What to do
Using the data below, work out how many lines contain the word "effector", then state that number without comment.

Items from a dataset
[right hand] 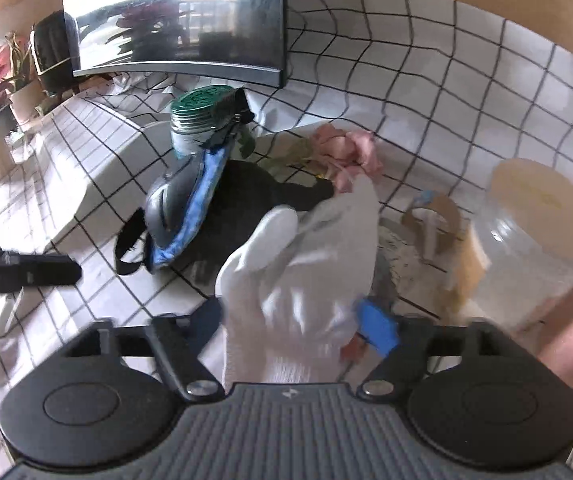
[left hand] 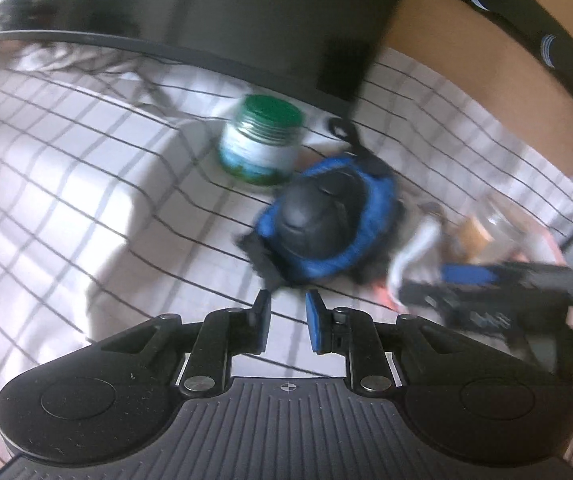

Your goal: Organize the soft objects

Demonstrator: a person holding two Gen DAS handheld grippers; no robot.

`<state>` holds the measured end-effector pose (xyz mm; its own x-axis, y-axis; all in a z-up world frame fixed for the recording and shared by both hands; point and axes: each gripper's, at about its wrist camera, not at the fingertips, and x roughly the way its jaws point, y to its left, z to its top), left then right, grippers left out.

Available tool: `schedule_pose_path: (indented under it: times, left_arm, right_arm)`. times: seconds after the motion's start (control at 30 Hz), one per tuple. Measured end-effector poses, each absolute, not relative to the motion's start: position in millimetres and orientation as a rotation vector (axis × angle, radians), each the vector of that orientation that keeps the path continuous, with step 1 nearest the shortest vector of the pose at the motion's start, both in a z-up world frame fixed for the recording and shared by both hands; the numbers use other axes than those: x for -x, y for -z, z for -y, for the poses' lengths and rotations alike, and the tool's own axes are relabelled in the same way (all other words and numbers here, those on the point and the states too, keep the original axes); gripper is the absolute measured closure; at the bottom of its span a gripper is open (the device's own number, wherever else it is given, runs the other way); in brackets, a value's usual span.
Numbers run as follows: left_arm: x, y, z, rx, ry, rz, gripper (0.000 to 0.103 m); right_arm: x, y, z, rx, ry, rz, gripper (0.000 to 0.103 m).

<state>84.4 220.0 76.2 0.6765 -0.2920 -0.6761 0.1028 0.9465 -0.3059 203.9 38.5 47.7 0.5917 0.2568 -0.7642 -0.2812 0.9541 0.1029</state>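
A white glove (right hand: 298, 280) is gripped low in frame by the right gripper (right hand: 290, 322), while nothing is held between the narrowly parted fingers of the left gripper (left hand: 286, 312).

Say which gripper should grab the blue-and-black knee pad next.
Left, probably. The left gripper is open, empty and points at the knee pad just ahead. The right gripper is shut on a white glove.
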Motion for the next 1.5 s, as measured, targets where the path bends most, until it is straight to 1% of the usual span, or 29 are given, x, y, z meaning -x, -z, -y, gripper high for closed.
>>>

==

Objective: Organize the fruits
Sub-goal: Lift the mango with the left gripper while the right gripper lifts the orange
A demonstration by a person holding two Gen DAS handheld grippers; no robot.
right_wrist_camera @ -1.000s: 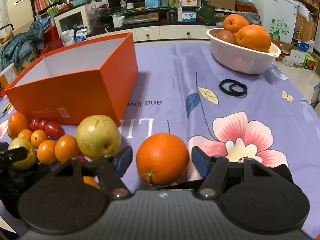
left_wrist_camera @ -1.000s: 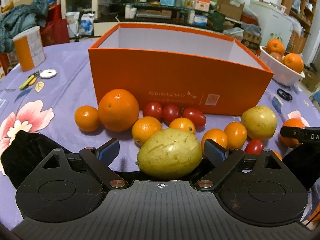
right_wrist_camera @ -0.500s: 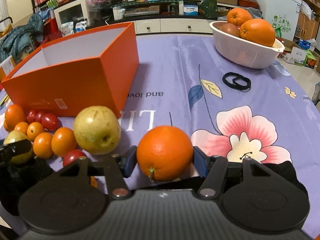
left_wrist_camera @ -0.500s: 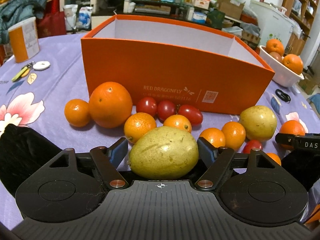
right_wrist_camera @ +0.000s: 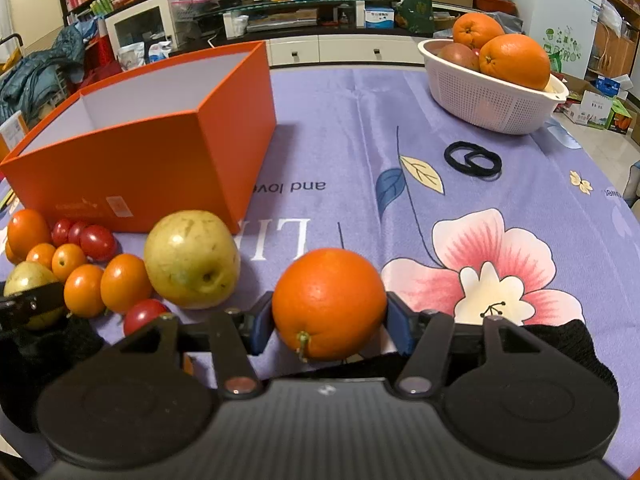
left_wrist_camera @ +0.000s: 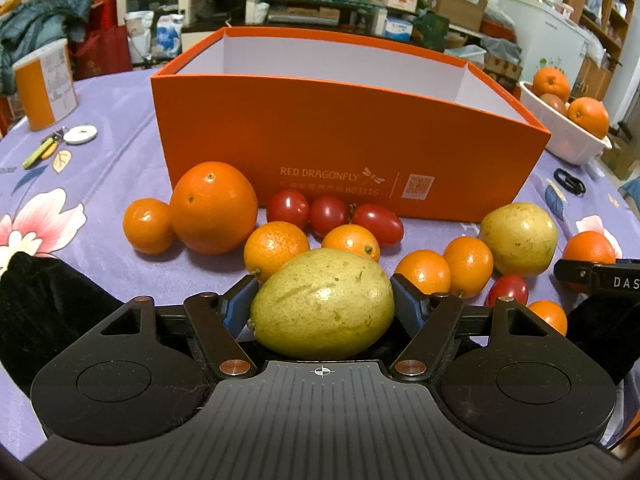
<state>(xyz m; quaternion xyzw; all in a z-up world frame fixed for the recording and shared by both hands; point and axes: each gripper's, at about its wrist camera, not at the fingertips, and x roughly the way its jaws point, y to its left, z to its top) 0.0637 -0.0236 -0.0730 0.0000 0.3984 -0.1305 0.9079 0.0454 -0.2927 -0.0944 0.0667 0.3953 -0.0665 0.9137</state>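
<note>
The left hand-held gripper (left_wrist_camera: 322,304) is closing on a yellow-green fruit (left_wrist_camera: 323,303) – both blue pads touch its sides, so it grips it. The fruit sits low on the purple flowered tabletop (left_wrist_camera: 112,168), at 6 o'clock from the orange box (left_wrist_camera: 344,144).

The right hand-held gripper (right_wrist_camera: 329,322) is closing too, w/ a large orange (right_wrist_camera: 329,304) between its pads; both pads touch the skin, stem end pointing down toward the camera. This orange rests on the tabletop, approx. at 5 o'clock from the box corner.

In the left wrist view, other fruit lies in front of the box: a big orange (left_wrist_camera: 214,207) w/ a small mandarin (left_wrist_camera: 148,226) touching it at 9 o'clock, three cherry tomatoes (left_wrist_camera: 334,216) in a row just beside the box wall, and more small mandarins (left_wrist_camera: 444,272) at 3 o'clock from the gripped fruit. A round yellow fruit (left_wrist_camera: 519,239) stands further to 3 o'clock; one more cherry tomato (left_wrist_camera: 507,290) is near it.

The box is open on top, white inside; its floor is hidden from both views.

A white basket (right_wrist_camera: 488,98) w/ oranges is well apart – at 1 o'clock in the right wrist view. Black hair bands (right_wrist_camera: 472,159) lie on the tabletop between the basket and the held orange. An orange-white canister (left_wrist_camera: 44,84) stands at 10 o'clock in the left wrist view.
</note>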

Finished task
2